The nearest neighbor search problem asks which items in a dataset are closest to a query item. A direct search can compare the query with every item in the dataset, but this becomes slow when the dataset is large. Exact search methods based on spatial trees, such as the k-d tree and R-tree, can also become less effective for high-dimensional data, a problem often associated with the curse of dimensionality.

Approximate nearest neighbor methods trade some exactness for speed or lower resource use. Instead of always guaranteeing the exact closest item, they try to return close items quickly. Other approximate methods include locality-sensitive hashing and product quantization.
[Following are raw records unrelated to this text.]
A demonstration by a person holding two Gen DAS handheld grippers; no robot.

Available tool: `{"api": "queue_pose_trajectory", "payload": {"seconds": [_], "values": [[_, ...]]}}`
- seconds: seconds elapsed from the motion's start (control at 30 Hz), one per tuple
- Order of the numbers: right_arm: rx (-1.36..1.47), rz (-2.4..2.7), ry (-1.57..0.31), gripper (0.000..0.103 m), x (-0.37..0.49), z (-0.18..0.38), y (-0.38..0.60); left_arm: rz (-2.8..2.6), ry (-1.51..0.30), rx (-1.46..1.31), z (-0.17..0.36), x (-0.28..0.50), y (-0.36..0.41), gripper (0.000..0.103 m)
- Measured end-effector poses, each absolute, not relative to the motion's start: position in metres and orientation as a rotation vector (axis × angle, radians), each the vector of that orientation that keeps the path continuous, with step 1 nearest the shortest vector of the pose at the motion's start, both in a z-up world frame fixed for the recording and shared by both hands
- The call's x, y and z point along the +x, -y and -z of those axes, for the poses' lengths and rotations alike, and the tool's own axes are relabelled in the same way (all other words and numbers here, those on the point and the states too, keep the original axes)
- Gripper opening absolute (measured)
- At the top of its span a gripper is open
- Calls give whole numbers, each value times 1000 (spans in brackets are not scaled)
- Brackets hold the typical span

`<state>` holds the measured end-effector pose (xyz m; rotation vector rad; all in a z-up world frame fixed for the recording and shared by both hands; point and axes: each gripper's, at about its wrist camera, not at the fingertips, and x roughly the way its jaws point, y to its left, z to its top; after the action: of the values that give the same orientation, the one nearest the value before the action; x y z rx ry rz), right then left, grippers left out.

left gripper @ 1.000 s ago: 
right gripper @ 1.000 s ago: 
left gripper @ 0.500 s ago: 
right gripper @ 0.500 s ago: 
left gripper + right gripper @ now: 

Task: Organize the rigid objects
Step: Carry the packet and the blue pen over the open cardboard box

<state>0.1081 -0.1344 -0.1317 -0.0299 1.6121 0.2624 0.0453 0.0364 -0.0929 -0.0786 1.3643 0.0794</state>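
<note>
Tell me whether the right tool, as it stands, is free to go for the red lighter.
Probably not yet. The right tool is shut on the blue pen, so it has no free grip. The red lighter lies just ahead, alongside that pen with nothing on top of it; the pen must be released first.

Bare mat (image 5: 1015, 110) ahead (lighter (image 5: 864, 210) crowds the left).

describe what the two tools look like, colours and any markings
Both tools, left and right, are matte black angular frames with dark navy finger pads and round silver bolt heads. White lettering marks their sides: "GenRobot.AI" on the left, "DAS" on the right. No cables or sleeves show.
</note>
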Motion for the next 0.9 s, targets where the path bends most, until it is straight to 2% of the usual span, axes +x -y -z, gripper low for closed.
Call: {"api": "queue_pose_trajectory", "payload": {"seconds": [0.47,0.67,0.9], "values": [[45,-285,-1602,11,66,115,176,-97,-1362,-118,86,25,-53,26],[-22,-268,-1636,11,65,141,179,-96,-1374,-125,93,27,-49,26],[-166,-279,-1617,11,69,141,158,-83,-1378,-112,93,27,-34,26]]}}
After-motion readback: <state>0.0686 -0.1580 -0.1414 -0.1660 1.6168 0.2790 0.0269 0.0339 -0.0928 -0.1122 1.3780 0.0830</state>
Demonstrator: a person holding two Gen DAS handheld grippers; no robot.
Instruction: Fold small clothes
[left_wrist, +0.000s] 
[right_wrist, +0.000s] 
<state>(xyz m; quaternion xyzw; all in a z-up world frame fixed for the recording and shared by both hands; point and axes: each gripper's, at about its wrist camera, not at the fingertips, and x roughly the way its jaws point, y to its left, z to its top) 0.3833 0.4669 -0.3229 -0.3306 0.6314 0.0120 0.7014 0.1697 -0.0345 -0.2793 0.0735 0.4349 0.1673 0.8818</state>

HNSW builds on research into small-world networks and navigable graphs. In a small-world graph, most nodes can be reached from other nodes through a short chain of links. In a navigable graph, a search procedure can use local information to move toward a target. Jon Kleinberg's work on navigation in small-world networks is an important example of this research area. Later work studied ways to add links that make graphs easier to navigate greedily.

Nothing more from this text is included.